Defence minister Sergei Shoigu said the S-400 missiles would be stationed at the Hemeimeem air base from where Russia is conducting its aerial bombing campaign in support of the regime of President Bashar Assad.
The move came as President Vladimir Putin confirmed that one of the pilots of the Su-24 aircraft had been rescued by Syrian army forces and brought to safety at the base.
Russia said the other member of the two-man crew was killed by ground fire from "jihadists" after ejecting from the stricken jet close to the Syria-Turkey border on Tuesday.
In a statement, the Syrian armed forces said Syrian and Russian forces had penetrated into territory controlled by the "terrorists" - the regime's description of all armed opposition - to rescue the pilot.

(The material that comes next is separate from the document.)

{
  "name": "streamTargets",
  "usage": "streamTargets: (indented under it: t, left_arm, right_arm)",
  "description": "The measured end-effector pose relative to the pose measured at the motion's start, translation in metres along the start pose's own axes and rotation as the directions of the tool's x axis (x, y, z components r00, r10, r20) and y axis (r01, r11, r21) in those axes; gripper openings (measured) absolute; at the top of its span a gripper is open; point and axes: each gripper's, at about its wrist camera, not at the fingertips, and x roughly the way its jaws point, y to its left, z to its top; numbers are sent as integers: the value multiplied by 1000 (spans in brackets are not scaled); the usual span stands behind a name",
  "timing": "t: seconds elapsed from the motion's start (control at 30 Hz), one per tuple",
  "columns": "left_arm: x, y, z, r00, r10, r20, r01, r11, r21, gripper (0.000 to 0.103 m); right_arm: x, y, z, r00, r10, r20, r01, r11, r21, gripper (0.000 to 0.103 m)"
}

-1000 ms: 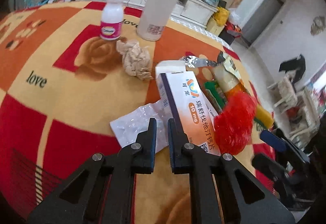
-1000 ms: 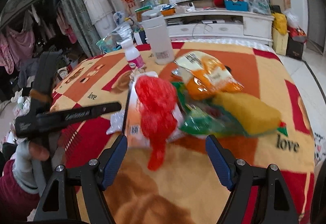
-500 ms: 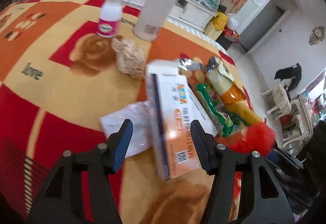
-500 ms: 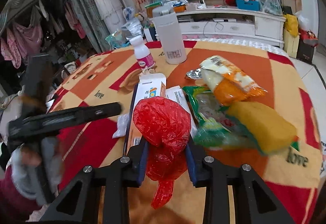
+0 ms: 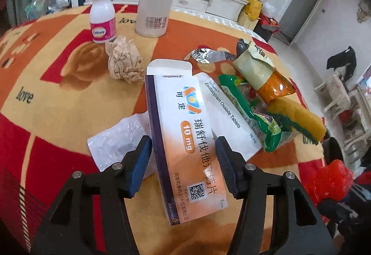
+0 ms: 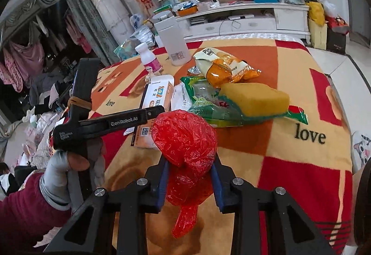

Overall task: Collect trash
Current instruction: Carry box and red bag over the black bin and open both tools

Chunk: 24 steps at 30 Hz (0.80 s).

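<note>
My left gripper [image 5: 183, 153] is open, its pads either side of a white and orange medicine box [image 5: 183, 136] without clearly touching it. A second white box [image 5: 227, 120], a clear plastic wrapper [image 5: 120, 139], a crumpled brown paper ball [image 5: 124, 60], foil [image 5: 206, 55], an orange snack bag [image 5: 262, 72] and a green snack bag [image 5: 250, 113] lie around it. My right gripper [image 6: 189, 176] is shut on a crumpled red plastic bag [image 6: 185, 139], held above the blanket; the bag also shows in the left wrist view [image 5: 331, 178].
A pink-labelled pill bottle [image 5: 102, 18] and a tall white flask [image 5: 154, 0] stand at the far side of the red and orange blanket [image 5: 46, 83]. A yellow sponge [image 6: 255, 97] lies on the green bag. Behind is a white cabinet [image 6: 255, 18].
My left gripper opened from shut and now straddles the medicine box. My right gripper closed on the red plastic bag and lifted it back toward me.
</note>
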Motion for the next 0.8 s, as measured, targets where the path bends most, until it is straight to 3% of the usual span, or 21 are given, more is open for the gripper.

With world leaders calling for calm, Turkish president Recep Tayyip Erdogan insisted that he was not seeking to escalate tensions with Moscow.
Speaking at a meeting of the Organisation of Islamic Co-operation in Istanbul, he said that his country wanted "peace, dialogue and diplomacy".

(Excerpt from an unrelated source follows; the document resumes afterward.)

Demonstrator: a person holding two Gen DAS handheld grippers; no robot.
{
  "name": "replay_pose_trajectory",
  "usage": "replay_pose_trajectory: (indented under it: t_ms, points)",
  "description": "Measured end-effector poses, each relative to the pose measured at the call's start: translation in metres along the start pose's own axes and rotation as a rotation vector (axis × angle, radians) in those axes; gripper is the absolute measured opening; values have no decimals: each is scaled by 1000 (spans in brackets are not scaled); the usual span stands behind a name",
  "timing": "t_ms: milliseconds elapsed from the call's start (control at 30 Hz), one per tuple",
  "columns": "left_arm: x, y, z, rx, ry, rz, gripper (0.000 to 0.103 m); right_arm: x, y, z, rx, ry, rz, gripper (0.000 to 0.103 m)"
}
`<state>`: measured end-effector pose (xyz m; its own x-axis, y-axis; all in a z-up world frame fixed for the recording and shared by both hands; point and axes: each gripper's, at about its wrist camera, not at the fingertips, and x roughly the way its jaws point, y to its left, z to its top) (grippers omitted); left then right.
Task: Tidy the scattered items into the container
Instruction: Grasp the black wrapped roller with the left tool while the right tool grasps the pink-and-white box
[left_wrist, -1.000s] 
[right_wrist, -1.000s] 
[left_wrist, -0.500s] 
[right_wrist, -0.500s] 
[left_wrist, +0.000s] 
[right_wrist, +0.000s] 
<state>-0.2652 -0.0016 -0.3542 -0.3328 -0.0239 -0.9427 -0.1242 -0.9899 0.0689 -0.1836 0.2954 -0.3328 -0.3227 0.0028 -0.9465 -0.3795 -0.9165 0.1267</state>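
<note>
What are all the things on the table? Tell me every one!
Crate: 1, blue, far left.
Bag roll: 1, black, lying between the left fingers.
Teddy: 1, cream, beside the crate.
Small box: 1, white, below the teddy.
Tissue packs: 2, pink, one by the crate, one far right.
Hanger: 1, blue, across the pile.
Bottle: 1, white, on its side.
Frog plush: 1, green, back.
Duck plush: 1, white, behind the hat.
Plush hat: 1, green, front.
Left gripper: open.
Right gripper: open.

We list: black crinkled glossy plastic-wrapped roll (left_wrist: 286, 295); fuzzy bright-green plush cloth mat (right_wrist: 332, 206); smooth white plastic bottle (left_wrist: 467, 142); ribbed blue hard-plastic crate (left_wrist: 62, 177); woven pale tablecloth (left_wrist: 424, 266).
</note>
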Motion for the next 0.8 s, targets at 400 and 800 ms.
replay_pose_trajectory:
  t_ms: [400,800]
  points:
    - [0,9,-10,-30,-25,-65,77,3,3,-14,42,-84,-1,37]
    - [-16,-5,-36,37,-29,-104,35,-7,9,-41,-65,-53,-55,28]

At the same time, however, he strongly defended the shooting down of the Su-24, warning "no one should expect Turkey to stay silent to border violations or the violation of its rights".
Russia has vehemently disputed Ankara's claims that its aircraft crossed into Turkish airspace in the course of the bombing mission, insisting that it remained on the Syrian side of the border throughout its flight.

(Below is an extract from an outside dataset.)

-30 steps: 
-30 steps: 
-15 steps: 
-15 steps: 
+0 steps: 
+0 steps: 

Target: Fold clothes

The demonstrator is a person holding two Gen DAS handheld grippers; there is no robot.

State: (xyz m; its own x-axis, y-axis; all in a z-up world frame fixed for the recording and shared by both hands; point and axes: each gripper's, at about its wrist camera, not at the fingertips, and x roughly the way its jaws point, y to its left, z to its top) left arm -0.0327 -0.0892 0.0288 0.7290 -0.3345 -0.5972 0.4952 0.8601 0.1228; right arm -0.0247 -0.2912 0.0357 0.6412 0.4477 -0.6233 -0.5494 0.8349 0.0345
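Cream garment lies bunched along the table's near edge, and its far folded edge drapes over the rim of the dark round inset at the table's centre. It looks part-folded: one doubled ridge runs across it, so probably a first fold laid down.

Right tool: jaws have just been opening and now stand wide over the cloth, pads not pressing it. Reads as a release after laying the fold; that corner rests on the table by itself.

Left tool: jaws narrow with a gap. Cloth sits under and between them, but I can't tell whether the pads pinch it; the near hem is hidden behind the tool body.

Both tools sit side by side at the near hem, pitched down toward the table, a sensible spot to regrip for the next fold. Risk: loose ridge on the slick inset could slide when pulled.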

A furious Mr Putin warned of "significant consequences" for an attack which he described as a "stab in the back by the terrorists' accomplices".
Nato and the United States called for "de-escalation" amid fears the fallout from the incident could spiral into further confrontations in a highly volatile arena.
It comes as a further complication for David Cameron as he prepares to set out the case for RAF warplanes to join the air strikes on Islamic State (IS) extremists is Syria in a Commons statement on Thursday.
The Prime Minister has urged his Turkish counterpart to ensure that Ankara maintains direct communications with Moscow to avoid any heightening in tensions.
Downing Street said that Ahmet Davutoglu had phoned Mr Cameron on Tuesday to explain that Turkey had taken protective action after the Russian jet was warned "several times" not to violate its air space.
Following an emergency meeting in Brussels on Tuesday, Nato said it "stands in solidarity" with Turkey and called for "calm" after holding an emergency session in response to the incident.
Secretary general Jens Stoltenberg said assessments provided by other alliance members were consistent with Turkey's claims that the Su-24 had violated its airspace.
US president Barack Obama said: "It's very important right now for us to make sure that both the Russians and the Turks are talking to each other, find out exactly what happened, and take measures to discourage any kind of escalation."
It is thought to be the first time a warplane from a Nato member has shot down a Russian aircraft in half a century.